È arrivato nel tribunale federale della Virginia in sedia a rotelle, con indosso a divisa verde da carcerato. Paul Manafort, l’ex manager della campagna elettorale di Donald Trump, ha ascoltato così la sua sentenza di condanna: i procuratori avevano raccomandato tra 19 e 25 anni di carcere, la giudice federale della Virginia, T. S. Ellis, ha definito la richiesta «eccessiva» e lo ha condannato a condannato a 3 anni e 11 mesi, oltre alla restituzione al governo americano 6 milioni di dollari e al pagamento di una multa da 50.000 dollari. Dopo aver scontato la pena, dovrà restare in libertà vigilata per altri tre anni.

L’ex manager era stato giudicato colpevole di otto capi di accusa lo scorso agosto, compresi frode bancaria e fiscale legate al lavoro di consulenza che ha svolto in Ucraina in favore di forze politiche pro- Russia. Il rinvio a giudizio era scattato nell’ambito delle indagini sul Russiagate. Il prossimo 13 marzo, inoltre, è attesa la seconda sentenza per Manafort, per un caso separato di cospirazione e intralcio alla giustizia a Washington Dc. Per evitare un secondo processo si è dichiarato colpevole e ha patteggiato e rischia un massimo di 10 anni.

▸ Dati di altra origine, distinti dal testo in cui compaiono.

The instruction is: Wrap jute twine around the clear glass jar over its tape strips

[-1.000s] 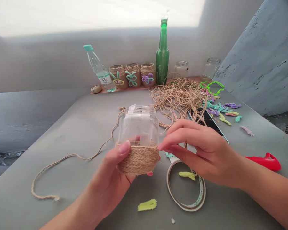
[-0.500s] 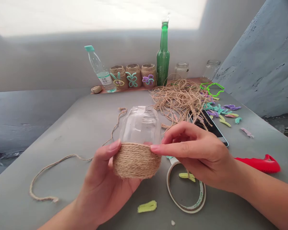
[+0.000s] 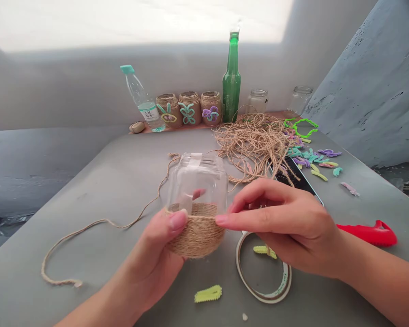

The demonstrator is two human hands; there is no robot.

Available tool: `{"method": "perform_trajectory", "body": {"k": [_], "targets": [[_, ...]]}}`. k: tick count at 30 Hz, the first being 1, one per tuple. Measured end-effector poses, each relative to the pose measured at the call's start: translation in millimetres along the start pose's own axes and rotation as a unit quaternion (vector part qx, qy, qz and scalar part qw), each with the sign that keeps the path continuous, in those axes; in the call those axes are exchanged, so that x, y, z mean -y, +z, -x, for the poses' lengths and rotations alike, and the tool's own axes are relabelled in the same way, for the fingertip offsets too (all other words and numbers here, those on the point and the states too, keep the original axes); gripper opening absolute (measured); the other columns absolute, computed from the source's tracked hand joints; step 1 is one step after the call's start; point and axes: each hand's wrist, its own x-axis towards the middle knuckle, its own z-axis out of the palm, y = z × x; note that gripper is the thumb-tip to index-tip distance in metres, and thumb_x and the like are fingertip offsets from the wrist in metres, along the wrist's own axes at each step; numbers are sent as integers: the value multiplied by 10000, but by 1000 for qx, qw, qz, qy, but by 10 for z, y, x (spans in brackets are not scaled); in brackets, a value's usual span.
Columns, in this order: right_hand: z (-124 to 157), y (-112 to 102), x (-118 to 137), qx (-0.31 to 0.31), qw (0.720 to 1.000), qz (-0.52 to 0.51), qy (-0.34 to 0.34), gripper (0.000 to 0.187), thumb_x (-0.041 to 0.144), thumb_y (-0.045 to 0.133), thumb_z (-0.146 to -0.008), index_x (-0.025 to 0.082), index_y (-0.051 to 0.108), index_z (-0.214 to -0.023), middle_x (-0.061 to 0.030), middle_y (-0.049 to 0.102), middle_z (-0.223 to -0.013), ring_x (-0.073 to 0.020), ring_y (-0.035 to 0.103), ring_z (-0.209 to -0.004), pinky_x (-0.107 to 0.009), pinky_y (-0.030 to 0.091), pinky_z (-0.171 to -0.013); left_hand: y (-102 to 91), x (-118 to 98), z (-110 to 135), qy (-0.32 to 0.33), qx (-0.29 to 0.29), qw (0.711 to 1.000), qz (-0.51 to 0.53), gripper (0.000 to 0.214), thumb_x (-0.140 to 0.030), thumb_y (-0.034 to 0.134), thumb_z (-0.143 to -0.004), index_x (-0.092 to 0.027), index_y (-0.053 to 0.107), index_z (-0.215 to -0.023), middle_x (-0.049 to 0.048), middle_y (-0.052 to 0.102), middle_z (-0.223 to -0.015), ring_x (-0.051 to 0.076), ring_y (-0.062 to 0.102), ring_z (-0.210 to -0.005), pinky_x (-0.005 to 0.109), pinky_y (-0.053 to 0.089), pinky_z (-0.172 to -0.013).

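A glass jar is tilted in front of me, its lower half wound with jute twine. My left hand is closed around the wrapped part, with the thumb pressing on the top rows. At the jar's right side, my right hand pinches the twine, its index fingertip against the upper edge of the winding. A short bit of twine shows below that hand; what lies inside its curled fingers is hidden. Bare glass and a pale strip show above the twine.
A roll of tape and a yellow fuzzy piece lie nearby. Right are a red-handled tool, a phone and a twine heap. Behind stand a green bottle, a water bottle and twine-wrapped jars.
The jar has tilted and dropped slightly, showing more of its inside. My left thumb has moved right onto the winding's front. My right hand has shifted slightly downward with it.
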Motion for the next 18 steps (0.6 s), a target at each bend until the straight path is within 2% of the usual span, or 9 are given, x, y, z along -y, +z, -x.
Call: {"method": "perform_trajectory", "body": {"k": [4, 6, 9, 12, 14, 18], "targets": [[-29, -5, 25, -9, 1000, -17, 13, 402, -8, 512, -998, 178, 765, -1248, -90, 718, -1115, -139, 726, -1033, -238, 618, -912, -13, 11, 6, -7, 21, 999, 38, 329, -404, 833, -799, -258, 848, -1094, 46, 879, -971, 238, 787, -902, 281, 641, -784], [-34, 1, 24, -14, 1000, -19, 20, 381, -18, 523, -991, 159, 772, -1219, -95, 726, -1127, -137, 727, -1042, -235, 614, -921, -10, 18, 14, -2, 13, 999, 42, 339, -421, 827, -791, -249, 853, -1082, 55, 880, -969, 245, 794, -886, 294, 649, -777], [-33, 18, 2, -28, 999, -21, 22, 344, -41, 564, -963, 122, 772, -1182, -96, 740, -1119, -132, 721, -1033, -229, 604, -923, 2, 18, 30, 6, -2, 999, 42, 414, -451, 824, -752, -211, 852, -1088, 100, 877, -978, 271, 803, -870, 312, 657, -745], [-24, 39, -23, -39, 998, -36, 27, 312, -48, 599, -940, 98, 775, -1152, -95, 741, -1068, -129, 708, -991, -229, 599, -894, 20, -2, 46, 6, 16, 998, 63, 469, -443, 800, -751, -167, 839, -1128, 143, 873, -1012, 296, 815, -898, 341, 662, -785], [-18, 55, -28, -51, 995, -61, 55, 283, -16, 644, -936, 124, 789, -1135, -96, 717, -1087, -141, 693, -1007, -249, 599, -895, 35, -19, 49, 6, 41, 996, 84, 447, -423, 786, -768, -153, 841, -1120, 151, 870, -1039, 296, 820, -904, 355, 663, -817], [-24, 94, -12, -76, 978, -132, 143, 182, 133, 807, -885, 211, 822, -1048, -92, 666, -1161, -212, 597, -1208, -333, 577, -1007, 57, -33, 37, 4, 81, 991, 104, 433, -425, 763, -792, -147, 843, -1113, 149, 870, -1035, 301, 827, -876, 352, 667, -790]]}}
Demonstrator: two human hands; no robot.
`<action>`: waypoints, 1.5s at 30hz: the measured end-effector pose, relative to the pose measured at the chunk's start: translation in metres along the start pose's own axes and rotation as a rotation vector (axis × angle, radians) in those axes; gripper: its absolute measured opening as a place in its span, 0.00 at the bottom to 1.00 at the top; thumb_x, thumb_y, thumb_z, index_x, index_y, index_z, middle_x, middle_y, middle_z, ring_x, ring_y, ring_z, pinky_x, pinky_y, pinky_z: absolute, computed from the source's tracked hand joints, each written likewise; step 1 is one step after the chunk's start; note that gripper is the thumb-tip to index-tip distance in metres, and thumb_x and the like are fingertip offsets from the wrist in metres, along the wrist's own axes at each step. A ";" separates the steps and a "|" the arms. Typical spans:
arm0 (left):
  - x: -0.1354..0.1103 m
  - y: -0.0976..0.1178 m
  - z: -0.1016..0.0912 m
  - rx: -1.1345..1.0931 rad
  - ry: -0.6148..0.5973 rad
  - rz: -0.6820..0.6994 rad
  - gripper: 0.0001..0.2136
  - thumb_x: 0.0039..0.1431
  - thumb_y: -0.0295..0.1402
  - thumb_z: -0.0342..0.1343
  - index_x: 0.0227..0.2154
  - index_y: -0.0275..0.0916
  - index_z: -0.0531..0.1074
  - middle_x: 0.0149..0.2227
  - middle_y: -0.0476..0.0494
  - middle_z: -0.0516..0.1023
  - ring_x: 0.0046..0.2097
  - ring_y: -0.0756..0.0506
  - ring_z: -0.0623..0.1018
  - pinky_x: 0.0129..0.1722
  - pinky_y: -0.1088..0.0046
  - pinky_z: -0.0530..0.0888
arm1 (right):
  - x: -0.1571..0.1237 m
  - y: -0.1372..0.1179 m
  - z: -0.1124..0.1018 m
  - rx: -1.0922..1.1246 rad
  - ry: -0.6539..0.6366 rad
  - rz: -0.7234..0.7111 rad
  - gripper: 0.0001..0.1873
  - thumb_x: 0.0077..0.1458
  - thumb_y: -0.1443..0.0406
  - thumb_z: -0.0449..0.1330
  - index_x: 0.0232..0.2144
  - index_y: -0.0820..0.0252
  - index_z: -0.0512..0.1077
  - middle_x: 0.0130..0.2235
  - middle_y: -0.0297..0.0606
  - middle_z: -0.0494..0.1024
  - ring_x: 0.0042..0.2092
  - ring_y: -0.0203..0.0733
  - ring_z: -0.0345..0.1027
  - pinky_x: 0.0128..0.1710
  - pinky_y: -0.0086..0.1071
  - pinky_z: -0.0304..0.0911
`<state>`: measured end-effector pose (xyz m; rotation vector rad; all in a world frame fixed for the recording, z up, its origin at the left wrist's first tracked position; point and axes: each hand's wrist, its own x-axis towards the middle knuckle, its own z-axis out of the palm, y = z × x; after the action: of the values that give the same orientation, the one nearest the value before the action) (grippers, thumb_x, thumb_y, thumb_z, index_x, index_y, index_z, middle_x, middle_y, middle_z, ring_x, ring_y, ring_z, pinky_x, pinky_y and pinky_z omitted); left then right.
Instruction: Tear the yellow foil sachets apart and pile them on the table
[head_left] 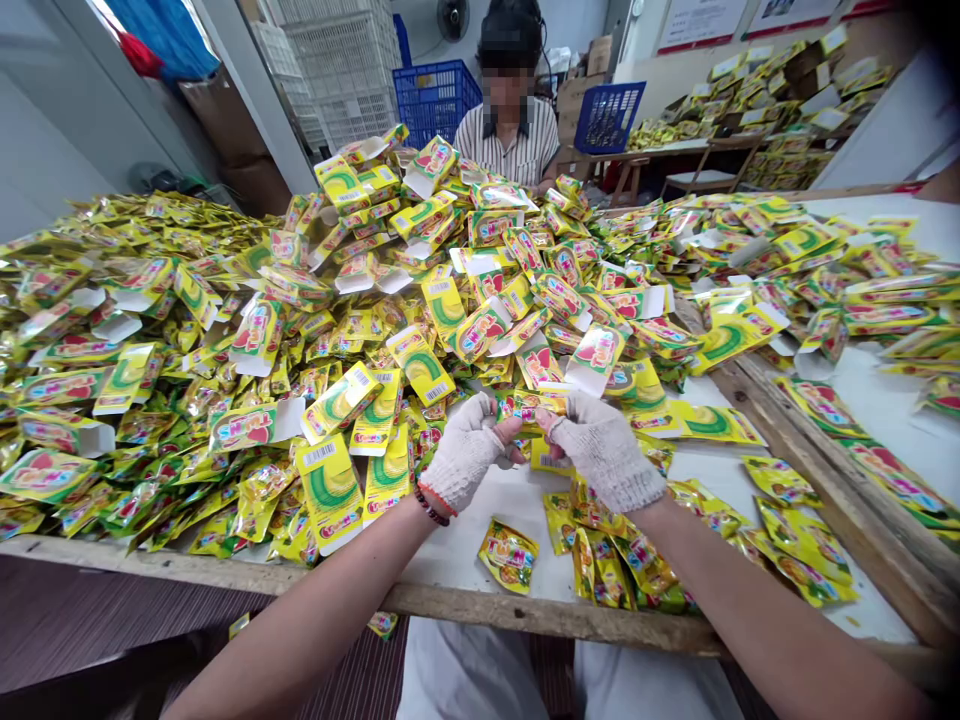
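Both hands wear white knitted gloves that leave the fingertips bare. My left hand (pixel 466 452) is closed on one end of a small yellow-and-green carton (pixel 531 405). The other end is pinched by my right hand (pixel 606 452), so the carton lies level between them, partly hidden by the fingers. Just beyond is a heap of similar cartons (pixel 424 365), several with white end flaps standing open. Beneath my right wrist lie several shiny yellow sachets (pixel 600 560). One single sachet (pixel 508 555) rests on the white tabletop (pixel 465 535) between my forearms.
A wooden edge strip (pixel 555 615) runs along the table's front, and a wooden divider (pixel 810 470) crosses at right. Loose sachets pile up at left (pixel 150 220). Across the table sits a person (pixel 506 140). Blue crates (pixel 435 95) stand behind.
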<state>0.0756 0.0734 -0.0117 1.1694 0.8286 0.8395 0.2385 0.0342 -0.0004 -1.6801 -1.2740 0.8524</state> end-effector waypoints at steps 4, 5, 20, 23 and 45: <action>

Immediata, dopo la sentenza, è arrivata la replica via Twitter del presidente Trump: «Sia il giudice che l’avvocato nel caso di Paul Manafort hanno affermato a voce alta, perché tutto il mondo sentisse, che non c’è stata collusione con la Russia. Ma la caccia alle streghe continua».

La decisione della giudice di erogare una pena inferiore a quella chiesta dall’accusa, intanto, sta suscitando polemica in Usa: si trovano, insolitamente fianco a fianco, il “whistlebrlower” Edward Snowden e John Brennan, ex capo della Cia. «La tua sentenza dipende dalla tua vicinanza al potere», ha scritto su Twitter Snowden, oggi rifugiato in Russia, che ha paragonato la sentenza Manafort ai «35 anni a Manning per aver rivelato effettivi crimini di guerra alla stampa».

Brennan ha invece parlato di «sentenza straordinariamente lieve alla luce della dimensione ed estensione delle azioni criminali di Manafort. Credo ci dica di più sul giudice Ellis che su Manafort», ha poi aggiunto, riferendosi al fatto che si tratta di un giudice di orientamento repubblicano.